Vegetarian Cannibal () is a 2012 Croatian drama film directed by Branko Schmidt. It was released on 1 March 2012 and stars Rene Bitorajac as an immoral doctor.

Plot
Danko Babić (Rene Bitorajac) is highly successful and much sought after as a doctor of gynecology, but at the same time he is also incredibly ambitious and willing to do whatever it takes to succeed. These traits eventually lead him to Jedinko (Emir Hadžihafizbegović), a pimp who specializes in high-end prostitution and drug dealing. He's willing to pay Danko a considerable sum to perform abortions on his prostitutes, who get pregnant on a regular basis. Danko quickly gets pulled into a world of organized crime, corruption, and scandal.

Cast

Rene Bitorajac as Danko Babić
Nataša Janjić as Nurse Lana
Leon Lučev as Ilija
Emir Hadžihafizbegović as Jedinko
Zrinka Cvitešić as Dr. Lovrić
Daria Lorenci as Dr. Miller
Ksenija Pajić as Dr. Domljan
Ozren Grabarić as Mario Filipović
Mustafa Nadarević as Pathologist Marelja
Robert Ugrina as Dr. Soldo
Krešimir Mikić as Dr.

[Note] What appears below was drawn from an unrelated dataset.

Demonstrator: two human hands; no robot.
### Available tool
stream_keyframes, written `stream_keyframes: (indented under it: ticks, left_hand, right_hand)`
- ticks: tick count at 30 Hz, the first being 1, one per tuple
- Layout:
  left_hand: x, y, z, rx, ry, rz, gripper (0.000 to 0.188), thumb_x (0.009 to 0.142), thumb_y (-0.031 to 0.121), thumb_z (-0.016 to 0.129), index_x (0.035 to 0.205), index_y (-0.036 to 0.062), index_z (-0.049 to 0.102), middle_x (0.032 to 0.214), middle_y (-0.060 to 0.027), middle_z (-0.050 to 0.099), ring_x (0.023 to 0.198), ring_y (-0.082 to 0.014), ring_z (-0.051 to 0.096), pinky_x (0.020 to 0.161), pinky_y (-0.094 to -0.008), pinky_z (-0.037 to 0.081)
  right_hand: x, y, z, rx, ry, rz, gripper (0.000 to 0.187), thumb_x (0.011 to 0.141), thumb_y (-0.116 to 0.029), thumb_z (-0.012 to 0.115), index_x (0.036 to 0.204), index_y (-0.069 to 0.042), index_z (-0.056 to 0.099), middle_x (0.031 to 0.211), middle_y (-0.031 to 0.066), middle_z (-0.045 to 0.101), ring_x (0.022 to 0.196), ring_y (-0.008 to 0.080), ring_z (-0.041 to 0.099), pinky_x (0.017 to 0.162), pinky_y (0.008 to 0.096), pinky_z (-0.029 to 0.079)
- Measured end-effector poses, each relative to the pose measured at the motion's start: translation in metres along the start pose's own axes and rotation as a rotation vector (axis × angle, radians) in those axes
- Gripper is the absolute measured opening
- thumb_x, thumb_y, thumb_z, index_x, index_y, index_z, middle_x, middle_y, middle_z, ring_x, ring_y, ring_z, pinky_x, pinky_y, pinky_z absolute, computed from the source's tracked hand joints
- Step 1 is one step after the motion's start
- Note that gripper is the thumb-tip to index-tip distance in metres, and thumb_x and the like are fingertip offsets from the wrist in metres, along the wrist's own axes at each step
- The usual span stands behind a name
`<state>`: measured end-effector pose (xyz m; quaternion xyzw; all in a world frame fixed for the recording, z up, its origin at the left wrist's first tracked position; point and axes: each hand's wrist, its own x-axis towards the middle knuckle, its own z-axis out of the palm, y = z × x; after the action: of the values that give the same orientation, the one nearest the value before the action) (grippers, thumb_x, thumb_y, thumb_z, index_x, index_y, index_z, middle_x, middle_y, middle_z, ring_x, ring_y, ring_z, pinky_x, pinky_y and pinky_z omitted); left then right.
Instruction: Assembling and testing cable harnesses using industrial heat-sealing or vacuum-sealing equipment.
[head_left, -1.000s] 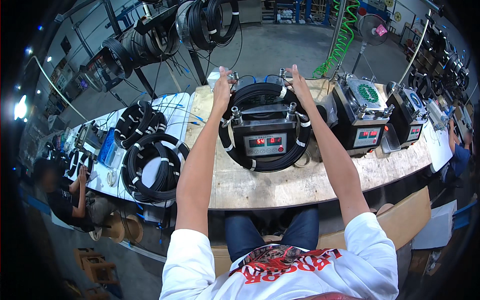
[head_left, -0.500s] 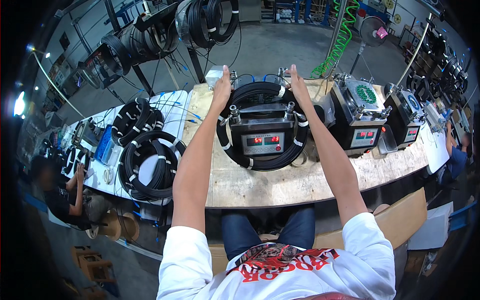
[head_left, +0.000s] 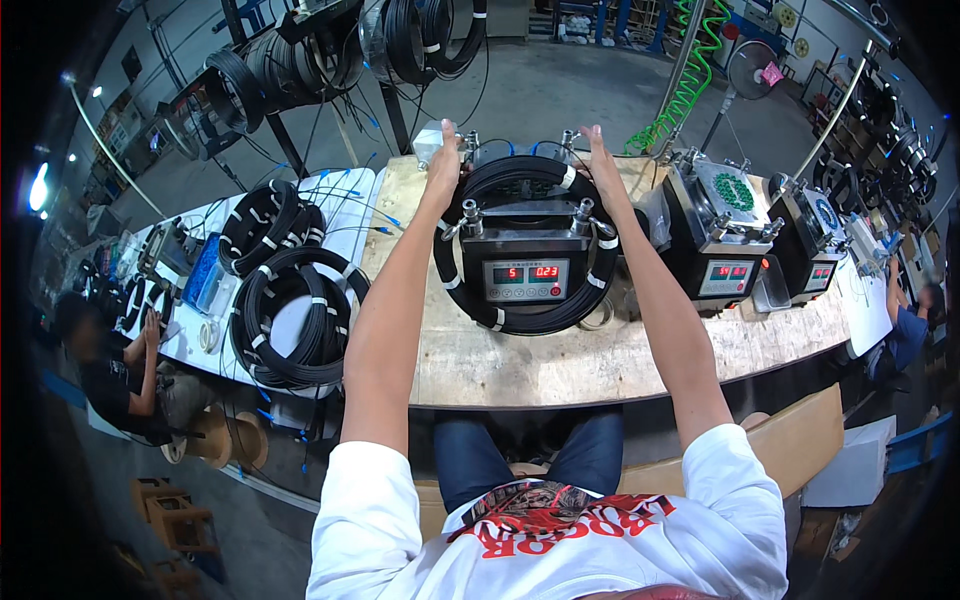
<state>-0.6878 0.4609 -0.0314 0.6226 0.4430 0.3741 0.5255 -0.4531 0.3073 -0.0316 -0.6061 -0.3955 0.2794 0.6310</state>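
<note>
A large coil of black cable (head_left: 612,250), bound with white bands, hangs around a box-shaped machine (head_left: 475,281) with a metal top and a red digital display. At the machine's far left corner is my left hand (head_left: 445,172), a finger stretched upward beside a metal clamp (head_left: 467,148). My right hand (head_left: 603,172) mirrors it at the far right corner, a finger up beside another clamp (head_left: 570,142). Both look open, though their inner fingers are partly hidden; whether they touch the coil or the clamps is unclear.
Two similar machines (head_left: 725,245) (head_left: 822,240) stand to the right on the wooden bench (head_left: 480,375). More black coils (head_left: 290,320) lie on the white table at left. A green spiral hose (head_left: 675,110) hangs behind. Co-workers sit at far left (head_left: 125,380) and far right (head_left: 908,330).
The digits on the middle machine's display have changed. My hands stay at the far corners, with a slight shift. The whole view has tilted a little.
</note>
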Motion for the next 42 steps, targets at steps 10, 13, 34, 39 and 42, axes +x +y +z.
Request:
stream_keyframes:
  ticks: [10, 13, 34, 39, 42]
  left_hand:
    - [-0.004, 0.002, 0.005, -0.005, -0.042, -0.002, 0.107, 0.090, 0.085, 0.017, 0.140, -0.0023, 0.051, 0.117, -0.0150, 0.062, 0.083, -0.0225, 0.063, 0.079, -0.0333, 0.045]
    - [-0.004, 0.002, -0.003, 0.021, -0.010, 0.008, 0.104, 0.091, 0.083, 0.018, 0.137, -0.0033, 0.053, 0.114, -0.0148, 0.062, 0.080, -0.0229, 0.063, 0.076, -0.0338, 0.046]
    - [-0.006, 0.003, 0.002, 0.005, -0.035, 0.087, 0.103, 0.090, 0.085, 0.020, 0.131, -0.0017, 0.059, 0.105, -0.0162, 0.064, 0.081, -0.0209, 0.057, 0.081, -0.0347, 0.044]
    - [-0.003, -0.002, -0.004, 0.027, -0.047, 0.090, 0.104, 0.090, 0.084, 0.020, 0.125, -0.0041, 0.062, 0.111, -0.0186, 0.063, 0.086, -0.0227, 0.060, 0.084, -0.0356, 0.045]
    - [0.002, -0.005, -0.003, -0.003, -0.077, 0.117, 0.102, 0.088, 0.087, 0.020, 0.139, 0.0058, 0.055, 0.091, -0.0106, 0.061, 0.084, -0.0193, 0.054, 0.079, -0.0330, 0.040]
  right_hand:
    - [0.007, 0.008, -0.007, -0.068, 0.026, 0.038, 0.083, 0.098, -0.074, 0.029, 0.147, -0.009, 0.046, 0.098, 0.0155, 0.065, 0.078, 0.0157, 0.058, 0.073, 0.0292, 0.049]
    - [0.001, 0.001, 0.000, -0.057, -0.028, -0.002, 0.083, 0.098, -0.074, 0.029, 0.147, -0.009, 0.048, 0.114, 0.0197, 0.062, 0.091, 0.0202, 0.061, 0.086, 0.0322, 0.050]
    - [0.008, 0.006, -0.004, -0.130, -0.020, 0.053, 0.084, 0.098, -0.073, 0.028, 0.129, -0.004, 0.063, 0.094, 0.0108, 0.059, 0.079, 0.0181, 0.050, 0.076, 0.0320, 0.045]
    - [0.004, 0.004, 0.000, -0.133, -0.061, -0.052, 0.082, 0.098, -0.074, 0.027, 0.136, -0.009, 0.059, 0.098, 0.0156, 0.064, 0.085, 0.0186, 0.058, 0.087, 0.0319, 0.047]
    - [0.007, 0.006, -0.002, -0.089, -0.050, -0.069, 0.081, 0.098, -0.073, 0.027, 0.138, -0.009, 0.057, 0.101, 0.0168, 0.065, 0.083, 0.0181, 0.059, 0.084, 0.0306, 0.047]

Bantić
Rakan Rushaidat as Hassan Al Sadat
Ljubomir Kerekeš as Professor Matić
Zdenko Jelčić as Colonel
Slaven Knezović as Smoljo
Ksenija Marinković as Patient Švarc

Production
The film was based on the eponymous novel by Ivo Balenović, also known by the pen name "Alen Bović".

Reception
Film School Rejects was mixed in their review, praising Bitorajac's acting while commenting that the film's ending "will easily divide the audience". The Austinist was more positive, stating "Yes, this movie is kind of a downer, but adventurous filmgoers will probably find Vegetarian Cannibal to be worth their time".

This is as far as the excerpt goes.